Authors: Angela Sakrison*, Arizona State University
Topics: Cultural Geography, Geographic Thought, Landscape
Keywords: climate change, process philosophy, Deleuze, alteration, landscape, posthumanism
Session Type: Paper
Start / End Time: 9:55 AM / 11:35 AM
Room: 8226, Park Tower Suites, Marriott, Lobby Level
Presentation File: No File Uploaded
Henri Bergson said that the present is “simply what is being made,” but what does it mean for the self to be made differently in the era of climate change?
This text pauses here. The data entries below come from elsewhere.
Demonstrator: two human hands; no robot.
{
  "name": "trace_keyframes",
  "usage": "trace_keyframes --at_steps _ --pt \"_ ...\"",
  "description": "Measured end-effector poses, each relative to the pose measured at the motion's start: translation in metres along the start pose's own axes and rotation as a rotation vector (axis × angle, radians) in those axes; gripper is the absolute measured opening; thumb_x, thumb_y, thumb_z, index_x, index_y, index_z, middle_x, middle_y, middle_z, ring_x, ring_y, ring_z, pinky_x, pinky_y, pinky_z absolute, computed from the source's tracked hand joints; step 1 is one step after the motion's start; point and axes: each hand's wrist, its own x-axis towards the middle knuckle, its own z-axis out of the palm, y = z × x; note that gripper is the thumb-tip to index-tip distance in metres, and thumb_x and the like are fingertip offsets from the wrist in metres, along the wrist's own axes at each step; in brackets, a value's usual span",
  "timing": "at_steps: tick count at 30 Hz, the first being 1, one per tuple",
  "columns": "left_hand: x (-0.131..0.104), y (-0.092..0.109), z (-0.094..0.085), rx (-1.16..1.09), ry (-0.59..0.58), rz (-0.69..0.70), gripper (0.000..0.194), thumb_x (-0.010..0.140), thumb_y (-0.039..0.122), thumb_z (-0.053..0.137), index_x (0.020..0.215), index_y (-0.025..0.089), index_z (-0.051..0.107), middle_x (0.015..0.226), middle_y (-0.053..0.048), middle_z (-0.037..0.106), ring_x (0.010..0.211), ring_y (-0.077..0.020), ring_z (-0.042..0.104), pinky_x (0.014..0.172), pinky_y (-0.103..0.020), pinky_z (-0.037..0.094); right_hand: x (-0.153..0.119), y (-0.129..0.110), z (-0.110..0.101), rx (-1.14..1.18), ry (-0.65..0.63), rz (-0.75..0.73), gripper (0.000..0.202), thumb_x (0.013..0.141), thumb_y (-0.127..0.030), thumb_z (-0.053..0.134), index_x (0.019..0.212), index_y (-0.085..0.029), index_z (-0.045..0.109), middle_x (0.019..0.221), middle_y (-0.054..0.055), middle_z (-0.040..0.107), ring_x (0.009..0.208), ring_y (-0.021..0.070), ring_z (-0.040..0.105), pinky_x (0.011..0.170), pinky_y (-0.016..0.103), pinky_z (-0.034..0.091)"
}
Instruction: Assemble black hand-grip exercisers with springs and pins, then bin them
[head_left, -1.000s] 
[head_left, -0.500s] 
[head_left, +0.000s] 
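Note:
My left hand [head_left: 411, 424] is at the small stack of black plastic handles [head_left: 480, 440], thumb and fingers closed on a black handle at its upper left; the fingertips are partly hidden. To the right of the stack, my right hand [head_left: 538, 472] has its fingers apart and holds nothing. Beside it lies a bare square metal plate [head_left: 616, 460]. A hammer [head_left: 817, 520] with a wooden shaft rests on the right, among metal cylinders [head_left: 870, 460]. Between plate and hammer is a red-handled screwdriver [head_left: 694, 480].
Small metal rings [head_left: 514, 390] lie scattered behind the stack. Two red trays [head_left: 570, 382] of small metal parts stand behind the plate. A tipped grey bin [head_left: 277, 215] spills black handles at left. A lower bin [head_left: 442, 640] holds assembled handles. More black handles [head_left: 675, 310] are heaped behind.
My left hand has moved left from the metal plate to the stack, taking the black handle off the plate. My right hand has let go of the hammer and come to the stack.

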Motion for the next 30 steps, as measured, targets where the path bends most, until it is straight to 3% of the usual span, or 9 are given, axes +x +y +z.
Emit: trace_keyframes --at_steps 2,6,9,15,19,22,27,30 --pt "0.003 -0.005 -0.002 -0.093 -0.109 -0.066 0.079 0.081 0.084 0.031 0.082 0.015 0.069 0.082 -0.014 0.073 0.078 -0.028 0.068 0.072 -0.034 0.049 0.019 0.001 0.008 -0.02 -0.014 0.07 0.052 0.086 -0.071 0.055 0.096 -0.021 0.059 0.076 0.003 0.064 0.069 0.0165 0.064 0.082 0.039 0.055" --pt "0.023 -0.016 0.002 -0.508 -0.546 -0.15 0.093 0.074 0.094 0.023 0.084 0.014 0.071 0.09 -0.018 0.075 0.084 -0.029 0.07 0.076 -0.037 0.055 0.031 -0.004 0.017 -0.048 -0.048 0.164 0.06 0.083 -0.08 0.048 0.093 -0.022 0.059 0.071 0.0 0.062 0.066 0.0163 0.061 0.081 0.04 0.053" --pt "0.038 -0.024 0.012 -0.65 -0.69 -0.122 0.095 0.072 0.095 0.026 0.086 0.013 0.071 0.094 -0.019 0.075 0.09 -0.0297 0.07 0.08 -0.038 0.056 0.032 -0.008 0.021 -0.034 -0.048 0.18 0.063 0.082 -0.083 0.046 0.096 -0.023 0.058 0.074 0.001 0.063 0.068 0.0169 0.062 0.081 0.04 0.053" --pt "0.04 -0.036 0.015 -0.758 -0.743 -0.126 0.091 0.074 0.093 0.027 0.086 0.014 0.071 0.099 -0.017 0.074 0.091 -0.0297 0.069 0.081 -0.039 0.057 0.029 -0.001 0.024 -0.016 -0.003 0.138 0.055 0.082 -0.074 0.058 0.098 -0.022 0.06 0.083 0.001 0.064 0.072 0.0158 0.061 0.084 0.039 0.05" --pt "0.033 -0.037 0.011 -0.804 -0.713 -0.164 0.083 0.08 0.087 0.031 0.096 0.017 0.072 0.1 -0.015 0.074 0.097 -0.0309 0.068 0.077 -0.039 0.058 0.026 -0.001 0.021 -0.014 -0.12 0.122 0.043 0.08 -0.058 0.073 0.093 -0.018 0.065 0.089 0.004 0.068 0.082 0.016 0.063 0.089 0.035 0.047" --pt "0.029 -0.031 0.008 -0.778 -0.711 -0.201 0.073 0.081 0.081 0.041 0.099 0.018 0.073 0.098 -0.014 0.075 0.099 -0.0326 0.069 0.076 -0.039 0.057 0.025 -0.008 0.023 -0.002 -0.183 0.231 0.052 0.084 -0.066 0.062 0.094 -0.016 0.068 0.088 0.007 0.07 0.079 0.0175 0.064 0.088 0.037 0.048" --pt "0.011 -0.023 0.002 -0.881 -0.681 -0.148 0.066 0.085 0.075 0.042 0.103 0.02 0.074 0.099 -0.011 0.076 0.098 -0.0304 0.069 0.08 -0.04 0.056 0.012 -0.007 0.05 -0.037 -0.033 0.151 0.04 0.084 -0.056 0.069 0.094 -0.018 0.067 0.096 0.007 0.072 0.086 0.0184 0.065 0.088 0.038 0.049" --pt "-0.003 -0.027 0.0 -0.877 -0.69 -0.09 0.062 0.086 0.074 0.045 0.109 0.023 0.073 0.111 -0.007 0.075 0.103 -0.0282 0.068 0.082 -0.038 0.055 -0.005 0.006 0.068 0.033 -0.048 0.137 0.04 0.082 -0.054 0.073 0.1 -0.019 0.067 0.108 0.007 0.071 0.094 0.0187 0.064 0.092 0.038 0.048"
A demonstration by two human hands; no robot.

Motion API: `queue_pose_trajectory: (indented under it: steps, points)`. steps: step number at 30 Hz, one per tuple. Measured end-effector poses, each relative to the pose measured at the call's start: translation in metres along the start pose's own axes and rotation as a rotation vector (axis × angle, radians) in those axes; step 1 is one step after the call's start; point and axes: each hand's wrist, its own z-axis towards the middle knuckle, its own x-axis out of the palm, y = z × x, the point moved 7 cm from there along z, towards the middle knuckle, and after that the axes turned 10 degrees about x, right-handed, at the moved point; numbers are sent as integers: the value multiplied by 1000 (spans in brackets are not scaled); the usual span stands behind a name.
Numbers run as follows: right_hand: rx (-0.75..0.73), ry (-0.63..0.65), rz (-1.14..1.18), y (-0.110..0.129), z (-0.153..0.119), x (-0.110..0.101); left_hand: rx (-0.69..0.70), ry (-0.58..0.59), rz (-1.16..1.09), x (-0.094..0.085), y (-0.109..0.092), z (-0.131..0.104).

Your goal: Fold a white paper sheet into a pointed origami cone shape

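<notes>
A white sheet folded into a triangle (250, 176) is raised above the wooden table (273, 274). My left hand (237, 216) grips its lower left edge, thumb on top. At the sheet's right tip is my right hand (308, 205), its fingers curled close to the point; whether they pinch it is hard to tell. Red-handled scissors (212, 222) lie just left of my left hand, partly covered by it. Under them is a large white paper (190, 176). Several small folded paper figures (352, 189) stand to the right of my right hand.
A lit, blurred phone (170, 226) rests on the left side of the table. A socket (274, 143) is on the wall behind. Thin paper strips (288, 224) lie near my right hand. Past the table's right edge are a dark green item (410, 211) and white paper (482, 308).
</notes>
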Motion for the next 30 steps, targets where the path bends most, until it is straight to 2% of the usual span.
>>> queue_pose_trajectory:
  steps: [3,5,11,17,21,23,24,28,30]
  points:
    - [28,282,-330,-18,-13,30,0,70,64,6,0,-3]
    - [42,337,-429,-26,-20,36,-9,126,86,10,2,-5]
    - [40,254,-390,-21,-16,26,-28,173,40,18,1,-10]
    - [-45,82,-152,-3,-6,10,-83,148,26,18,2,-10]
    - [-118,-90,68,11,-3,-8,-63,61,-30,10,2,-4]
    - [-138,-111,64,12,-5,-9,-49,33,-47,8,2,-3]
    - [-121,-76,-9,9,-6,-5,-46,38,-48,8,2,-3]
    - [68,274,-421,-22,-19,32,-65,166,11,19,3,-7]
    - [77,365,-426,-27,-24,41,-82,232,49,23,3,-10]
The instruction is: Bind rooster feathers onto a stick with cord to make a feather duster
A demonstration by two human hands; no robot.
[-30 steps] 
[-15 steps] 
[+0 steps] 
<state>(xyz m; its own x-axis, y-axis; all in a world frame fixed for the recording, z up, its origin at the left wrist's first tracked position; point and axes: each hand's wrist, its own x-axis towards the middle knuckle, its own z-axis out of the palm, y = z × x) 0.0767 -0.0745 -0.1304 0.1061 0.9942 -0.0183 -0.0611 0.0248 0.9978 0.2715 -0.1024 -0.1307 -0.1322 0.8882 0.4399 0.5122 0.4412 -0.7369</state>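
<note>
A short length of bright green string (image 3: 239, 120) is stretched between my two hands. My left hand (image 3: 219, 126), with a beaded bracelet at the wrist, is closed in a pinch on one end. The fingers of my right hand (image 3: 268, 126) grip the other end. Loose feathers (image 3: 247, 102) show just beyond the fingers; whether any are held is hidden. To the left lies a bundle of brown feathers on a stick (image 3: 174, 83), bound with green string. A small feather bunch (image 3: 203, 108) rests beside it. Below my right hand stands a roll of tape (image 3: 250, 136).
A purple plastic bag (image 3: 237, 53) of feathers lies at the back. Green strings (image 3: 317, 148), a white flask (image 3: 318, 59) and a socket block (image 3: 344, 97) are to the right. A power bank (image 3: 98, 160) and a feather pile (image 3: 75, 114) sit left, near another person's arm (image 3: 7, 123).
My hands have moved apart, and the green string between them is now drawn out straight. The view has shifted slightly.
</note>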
If difference is not to be thought of as departure from an original or model, but as the manifest identity of a continually differentiating being, then how do we account for an undeniable sense of alteration in ourselves and the world when we encounter an ecosystem in crisis, a “ruined” environment, or a destroyed landscape? This paper examines how the self is unmade and remade in our encounters with climate change, and asks what it means to give climate change presence -- a face and selfhood that accounts for alteration. Responding to a call to uncover the ways in “which the relational, processual, and affective materialities of space and place might be apprehended” (McCormick 2010) I documented my encounters with dying oysters in the “dead zone” of Hood Canal, WA. Warmer waters and ecosystem shifts led to a thinning of the oysters, and dead oyster shells that had developed three holes in the shape of screaming faces were arrestingly scattered everywhere. This work illustrates how the nonhuman can communicate a different accumulation of difference, or its own presencing. Beyond recognizing “alteration” in any sense, in encountering the screaming oyster faces we become attuned to our own role in the process of emergence—we recognize that we have shifted the conditions of becoming to a new set of potentialities.